Records drawn from a dataset:
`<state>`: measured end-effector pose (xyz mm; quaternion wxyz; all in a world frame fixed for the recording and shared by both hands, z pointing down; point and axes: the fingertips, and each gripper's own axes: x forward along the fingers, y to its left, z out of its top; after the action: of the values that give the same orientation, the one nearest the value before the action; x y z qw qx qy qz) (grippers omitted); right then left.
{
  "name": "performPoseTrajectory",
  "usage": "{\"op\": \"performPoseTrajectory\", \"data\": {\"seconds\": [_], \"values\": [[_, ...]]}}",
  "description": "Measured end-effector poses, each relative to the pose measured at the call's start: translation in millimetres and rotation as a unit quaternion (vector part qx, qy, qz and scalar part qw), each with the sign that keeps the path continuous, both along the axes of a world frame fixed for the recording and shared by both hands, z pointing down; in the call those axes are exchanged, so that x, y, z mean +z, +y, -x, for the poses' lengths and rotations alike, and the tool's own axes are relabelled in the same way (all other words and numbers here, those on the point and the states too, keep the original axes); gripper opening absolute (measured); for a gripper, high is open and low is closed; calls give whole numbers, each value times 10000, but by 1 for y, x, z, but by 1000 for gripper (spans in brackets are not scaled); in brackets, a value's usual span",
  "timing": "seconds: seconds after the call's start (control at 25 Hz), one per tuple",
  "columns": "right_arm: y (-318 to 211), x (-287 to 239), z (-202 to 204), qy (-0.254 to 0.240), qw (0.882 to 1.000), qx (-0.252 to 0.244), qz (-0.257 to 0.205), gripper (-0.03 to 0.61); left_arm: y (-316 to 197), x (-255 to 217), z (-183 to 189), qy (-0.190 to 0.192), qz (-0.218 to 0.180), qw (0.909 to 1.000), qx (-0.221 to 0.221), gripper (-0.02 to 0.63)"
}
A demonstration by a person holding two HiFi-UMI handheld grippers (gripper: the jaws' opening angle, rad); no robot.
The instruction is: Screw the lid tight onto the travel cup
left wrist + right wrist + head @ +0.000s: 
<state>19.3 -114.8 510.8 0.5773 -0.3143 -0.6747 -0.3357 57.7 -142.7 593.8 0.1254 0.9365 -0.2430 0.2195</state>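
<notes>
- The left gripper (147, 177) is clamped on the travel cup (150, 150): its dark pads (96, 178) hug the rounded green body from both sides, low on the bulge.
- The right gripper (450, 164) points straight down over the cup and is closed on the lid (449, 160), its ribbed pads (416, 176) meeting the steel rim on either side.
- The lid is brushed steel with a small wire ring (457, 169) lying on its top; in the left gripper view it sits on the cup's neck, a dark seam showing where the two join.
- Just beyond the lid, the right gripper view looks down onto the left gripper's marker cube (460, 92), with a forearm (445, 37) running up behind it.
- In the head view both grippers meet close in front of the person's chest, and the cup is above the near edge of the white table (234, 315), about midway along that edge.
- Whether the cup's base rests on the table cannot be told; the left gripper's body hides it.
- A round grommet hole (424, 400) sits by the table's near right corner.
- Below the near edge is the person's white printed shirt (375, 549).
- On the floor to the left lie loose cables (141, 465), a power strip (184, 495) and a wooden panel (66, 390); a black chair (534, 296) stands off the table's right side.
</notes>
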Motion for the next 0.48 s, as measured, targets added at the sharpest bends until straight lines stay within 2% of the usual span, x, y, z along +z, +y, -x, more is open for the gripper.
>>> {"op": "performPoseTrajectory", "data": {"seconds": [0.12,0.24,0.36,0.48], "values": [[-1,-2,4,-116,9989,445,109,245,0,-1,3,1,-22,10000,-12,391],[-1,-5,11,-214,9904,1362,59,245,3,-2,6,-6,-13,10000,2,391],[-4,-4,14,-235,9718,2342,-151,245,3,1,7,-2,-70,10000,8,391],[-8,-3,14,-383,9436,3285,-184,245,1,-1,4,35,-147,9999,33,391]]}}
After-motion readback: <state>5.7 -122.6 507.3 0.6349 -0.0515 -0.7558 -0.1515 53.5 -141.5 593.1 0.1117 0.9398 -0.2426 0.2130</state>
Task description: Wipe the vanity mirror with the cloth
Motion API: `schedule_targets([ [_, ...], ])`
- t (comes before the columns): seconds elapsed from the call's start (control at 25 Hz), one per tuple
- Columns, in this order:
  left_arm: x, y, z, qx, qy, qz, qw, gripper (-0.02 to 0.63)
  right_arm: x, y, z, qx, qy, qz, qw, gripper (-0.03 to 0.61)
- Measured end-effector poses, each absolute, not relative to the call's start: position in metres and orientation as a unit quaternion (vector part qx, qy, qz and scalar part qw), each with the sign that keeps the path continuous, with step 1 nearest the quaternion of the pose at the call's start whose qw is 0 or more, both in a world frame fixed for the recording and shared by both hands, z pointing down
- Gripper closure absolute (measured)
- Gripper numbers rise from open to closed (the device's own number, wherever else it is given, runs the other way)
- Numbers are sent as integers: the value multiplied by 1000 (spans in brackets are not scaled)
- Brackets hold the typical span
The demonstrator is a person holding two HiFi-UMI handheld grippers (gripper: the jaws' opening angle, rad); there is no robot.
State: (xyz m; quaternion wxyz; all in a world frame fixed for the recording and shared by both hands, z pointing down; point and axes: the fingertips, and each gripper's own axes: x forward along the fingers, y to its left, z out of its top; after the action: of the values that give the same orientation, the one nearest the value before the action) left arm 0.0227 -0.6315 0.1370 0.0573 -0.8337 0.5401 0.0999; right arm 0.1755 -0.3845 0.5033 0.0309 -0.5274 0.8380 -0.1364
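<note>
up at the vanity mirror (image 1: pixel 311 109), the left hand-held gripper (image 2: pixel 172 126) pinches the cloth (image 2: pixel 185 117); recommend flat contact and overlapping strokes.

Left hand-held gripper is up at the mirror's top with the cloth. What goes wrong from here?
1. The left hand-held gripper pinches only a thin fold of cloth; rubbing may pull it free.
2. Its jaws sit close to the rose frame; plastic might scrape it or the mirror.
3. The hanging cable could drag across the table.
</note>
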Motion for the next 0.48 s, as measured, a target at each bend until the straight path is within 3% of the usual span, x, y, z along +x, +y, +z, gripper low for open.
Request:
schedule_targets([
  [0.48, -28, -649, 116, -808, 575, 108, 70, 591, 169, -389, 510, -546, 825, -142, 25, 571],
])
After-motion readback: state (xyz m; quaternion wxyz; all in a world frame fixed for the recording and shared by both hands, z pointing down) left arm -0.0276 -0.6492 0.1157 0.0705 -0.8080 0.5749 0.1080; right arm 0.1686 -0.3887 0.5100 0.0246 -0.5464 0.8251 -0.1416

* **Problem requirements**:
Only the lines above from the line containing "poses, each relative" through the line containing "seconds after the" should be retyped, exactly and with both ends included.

* **Answer below**:
  "description": "Measured end-effector poses, each relative to the pose measured at the call's start: translation in millimetres and rotation as a unit quaternion (vector part qx, qy, qz and scalar part qw), each with the sign that keeps the path continuous, both along the axes of a world frame fixed for the recording and shared by both hands, z pointing down; in the call those axes are exchanged, so that x, y, z mean +z, +y, -x, for the poses' lengths and rotations alike, and the tool's own axes are relabelled in the same way (all other words and numbers here, those on the point and the states too, keep the original axes); gripper opening absolute (measured); for a gripper, high is open and low is closed; calls give whole numbers, each value times 10000, but by 1 for y, x, z, but by 1000 for gripper (spans in brackets are not scaled); in brackets, a value's usual span",
  "timing": "seconds: seconds after the call's start (control at 25 Hz), one per tuple",

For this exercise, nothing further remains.